How do you move on?

Canada
July 25, 2010 2:31pm CST
How can you move on froma realationship? Obviously it takes time and such but I think youi also ahve to have cettain practices along with it to movwe the process along. Like change in your life. Cleaning out the old. Didscoveering yourself again. Etc. What do you think is neccessary?
1 person likes this
14 responses
• Canada
3 Aug 10
well... of course its based of your current idea of what your morals are. the idea of love knows no boundies exist for me. my ex ment a lot to me that's why she is now my best friend, we both are mature to reconize that we still have a great bond and friendship that we can still offer each other. sure I get bent out of shape when she dates ppl below me, I just want to her with someone better than me; I care enough to want good for her. as long as your mature you will just know who the right one is, they have or will move and soon will you. I have thought only one girl I have met sense my ex is genuinely worth going for, she fits the general idea of what I want from a girl and she excels it. I don't compete to keep up grading for a.better stronger girl in my life, I just have a general idea that I like smart girls with more of a natural side to them over a hiltons kind of girl. if someone is intuitive and can see the right signs if that person is worth it then maybe pursue with curiosity but be safe. as long as the person is genuinely offering good I would show curiosity. as long as it fits my system of greedy picks for our perfect partner. I do want a perfect girl and I'm sure you all as well want something that fits you as well. when I say greed, I mean building the perfect girl; as human we want to find a good partner and you need to match with who can make you happy. if you come across someone and they just seem to lighten up your day and make you happy, I would say that would be a great reason to find more out about the person and maybe pursue something to the next step. if you think you will be happy and still have the desire to continue on with your goals then take a chance.
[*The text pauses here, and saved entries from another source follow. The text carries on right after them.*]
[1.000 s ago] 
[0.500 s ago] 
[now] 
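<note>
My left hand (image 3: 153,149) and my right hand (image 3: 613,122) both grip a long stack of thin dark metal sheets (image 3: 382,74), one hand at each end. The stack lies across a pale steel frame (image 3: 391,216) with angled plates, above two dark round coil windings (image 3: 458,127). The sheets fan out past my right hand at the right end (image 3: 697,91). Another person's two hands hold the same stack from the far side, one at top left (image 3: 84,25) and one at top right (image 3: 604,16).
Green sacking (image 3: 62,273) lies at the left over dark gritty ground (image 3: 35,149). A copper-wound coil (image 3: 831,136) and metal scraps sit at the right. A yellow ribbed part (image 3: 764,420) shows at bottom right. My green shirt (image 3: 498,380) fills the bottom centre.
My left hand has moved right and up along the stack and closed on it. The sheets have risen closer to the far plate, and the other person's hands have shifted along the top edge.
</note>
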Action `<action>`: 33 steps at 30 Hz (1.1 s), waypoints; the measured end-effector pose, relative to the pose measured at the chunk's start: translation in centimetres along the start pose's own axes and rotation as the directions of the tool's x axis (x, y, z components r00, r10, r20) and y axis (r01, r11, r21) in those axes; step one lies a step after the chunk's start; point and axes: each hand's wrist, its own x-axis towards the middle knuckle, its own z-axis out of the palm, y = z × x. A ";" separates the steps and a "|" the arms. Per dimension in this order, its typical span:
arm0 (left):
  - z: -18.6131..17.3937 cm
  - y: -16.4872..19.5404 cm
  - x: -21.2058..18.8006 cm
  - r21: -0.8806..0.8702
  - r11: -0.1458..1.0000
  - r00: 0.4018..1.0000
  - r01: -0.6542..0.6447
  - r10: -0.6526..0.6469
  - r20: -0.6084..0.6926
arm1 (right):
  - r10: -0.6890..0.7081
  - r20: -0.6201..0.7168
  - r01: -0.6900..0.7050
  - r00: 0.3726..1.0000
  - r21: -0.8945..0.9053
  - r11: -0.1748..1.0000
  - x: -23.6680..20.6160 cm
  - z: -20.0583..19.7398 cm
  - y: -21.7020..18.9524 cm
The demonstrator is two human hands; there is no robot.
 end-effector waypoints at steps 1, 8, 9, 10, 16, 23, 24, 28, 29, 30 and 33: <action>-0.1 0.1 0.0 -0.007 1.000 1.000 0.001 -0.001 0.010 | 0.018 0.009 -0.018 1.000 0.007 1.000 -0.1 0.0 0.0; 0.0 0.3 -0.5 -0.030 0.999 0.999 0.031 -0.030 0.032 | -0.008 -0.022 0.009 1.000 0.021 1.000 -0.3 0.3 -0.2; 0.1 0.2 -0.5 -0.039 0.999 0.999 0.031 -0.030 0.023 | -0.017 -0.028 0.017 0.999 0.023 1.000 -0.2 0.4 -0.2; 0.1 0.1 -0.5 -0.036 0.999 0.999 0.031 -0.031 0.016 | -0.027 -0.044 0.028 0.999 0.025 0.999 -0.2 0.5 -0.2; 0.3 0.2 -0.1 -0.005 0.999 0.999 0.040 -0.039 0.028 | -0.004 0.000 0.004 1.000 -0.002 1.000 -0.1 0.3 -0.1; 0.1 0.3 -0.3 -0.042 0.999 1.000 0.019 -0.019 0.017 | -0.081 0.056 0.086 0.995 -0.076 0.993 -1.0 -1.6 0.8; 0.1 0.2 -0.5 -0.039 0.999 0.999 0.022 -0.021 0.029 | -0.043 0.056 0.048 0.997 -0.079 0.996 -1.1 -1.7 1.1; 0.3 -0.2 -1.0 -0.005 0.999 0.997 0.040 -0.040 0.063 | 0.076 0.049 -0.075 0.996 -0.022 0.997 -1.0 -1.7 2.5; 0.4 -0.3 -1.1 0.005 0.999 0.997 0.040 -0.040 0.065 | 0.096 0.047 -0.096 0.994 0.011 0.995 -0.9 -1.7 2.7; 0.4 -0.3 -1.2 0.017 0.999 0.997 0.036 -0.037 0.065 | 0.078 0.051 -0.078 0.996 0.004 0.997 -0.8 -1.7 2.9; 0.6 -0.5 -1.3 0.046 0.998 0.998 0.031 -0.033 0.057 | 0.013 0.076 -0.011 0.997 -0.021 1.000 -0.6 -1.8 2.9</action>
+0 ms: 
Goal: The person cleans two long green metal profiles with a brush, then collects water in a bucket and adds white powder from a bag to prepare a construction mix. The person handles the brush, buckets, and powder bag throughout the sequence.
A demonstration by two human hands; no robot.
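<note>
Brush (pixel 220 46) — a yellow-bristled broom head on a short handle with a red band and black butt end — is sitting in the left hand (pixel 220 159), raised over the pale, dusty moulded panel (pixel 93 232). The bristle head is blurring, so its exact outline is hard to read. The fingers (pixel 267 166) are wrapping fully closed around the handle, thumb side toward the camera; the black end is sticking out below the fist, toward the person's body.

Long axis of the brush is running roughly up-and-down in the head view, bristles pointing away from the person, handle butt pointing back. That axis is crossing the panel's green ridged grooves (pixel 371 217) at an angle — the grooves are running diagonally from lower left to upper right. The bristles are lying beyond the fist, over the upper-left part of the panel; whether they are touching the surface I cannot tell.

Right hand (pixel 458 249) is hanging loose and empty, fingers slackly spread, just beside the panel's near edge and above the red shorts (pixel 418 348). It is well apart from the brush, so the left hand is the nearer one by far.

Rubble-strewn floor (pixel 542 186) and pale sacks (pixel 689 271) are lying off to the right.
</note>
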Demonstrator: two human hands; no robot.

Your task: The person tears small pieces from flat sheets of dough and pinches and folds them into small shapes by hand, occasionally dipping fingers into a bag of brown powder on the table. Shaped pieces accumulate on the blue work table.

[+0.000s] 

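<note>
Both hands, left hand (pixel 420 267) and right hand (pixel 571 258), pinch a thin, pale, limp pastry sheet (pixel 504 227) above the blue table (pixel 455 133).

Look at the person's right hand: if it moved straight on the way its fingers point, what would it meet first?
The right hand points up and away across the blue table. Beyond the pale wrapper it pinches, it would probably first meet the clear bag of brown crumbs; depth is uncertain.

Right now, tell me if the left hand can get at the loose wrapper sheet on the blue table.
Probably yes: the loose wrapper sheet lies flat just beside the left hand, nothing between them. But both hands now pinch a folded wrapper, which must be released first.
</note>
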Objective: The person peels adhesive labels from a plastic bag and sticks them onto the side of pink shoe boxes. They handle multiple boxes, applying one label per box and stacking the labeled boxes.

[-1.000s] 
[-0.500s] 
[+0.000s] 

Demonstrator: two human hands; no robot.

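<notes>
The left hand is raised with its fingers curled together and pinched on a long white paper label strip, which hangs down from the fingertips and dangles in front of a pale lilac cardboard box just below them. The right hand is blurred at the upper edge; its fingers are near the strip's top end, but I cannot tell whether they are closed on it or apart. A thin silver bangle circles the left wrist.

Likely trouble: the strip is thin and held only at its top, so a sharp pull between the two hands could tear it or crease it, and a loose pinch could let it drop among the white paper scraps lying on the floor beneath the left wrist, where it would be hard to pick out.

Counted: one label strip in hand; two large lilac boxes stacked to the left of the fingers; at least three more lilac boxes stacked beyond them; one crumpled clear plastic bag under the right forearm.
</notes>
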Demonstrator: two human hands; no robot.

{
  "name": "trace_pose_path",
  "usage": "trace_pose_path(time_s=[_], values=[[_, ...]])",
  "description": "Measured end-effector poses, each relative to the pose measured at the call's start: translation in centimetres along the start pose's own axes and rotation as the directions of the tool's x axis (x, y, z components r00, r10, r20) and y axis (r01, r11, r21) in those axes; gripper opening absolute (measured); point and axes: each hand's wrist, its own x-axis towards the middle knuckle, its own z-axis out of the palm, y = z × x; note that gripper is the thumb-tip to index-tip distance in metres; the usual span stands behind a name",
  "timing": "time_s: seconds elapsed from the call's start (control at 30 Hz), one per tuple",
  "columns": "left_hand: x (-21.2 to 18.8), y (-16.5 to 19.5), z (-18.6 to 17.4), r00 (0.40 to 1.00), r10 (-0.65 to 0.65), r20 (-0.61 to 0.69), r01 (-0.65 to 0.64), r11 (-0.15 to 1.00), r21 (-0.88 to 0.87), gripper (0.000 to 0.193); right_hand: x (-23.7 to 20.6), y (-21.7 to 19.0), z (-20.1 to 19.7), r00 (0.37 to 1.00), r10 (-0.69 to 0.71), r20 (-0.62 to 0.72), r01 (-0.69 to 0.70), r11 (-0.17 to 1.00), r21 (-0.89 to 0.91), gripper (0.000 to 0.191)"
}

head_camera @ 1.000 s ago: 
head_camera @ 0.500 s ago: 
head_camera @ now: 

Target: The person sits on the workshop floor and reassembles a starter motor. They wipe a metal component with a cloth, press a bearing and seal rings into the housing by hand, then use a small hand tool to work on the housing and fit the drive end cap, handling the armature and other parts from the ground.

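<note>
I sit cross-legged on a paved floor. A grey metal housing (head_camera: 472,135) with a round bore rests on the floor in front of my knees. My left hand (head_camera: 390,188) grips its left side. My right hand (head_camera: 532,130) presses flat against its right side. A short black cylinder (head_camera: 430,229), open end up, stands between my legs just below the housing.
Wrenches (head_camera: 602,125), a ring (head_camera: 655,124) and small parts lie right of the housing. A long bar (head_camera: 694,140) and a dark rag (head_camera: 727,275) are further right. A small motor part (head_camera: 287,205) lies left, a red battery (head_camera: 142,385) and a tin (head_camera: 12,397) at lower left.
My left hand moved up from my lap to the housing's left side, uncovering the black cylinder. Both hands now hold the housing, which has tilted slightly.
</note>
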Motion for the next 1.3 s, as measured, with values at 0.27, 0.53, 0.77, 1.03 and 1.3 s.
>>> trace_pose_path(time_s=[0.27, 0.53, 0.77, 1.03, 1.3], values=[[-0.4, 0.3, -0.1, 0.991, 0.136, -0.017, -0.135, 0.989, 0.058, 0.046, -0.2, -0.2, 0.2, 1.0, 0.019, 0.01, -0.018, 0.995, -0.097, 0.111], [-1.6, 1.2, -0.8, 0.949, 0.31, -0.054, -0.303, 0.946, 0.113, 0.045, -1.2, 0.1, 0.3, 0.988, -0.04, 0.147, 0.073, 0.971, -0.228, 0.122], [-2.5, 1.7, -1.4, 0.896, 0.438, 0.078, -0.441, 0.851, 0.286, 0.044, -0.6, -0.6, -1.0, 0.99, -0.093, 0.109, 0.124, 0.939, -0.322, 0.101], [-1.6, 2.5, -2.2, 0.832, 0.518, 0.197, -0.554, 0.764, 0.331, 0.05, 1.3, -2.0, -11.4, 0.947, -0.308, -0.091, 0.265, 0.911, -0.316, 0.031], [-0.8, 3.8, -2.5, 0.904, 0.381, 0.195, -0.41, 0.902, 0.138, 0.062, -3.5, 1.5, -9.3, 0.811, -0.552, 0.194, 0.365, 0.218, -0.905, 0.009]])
I don't know how to end this so ill just make quick note, I have already rambled lol... I'm always finding out ways to live better, its just been my luck that I know what i want in my girl because I have constantly found a better answer to what makes me happy. how you move on is determined when it feels most beautiful for no reason, butterflies. it will just happen. love has no boundies or time limit... love comes to you directly and is vivid. love is complete perfect understanding of equality and love reaches for you when you think your not good enough. :)... I'm a dork and I'm so proud of it lol... wow I wrote a lot!!!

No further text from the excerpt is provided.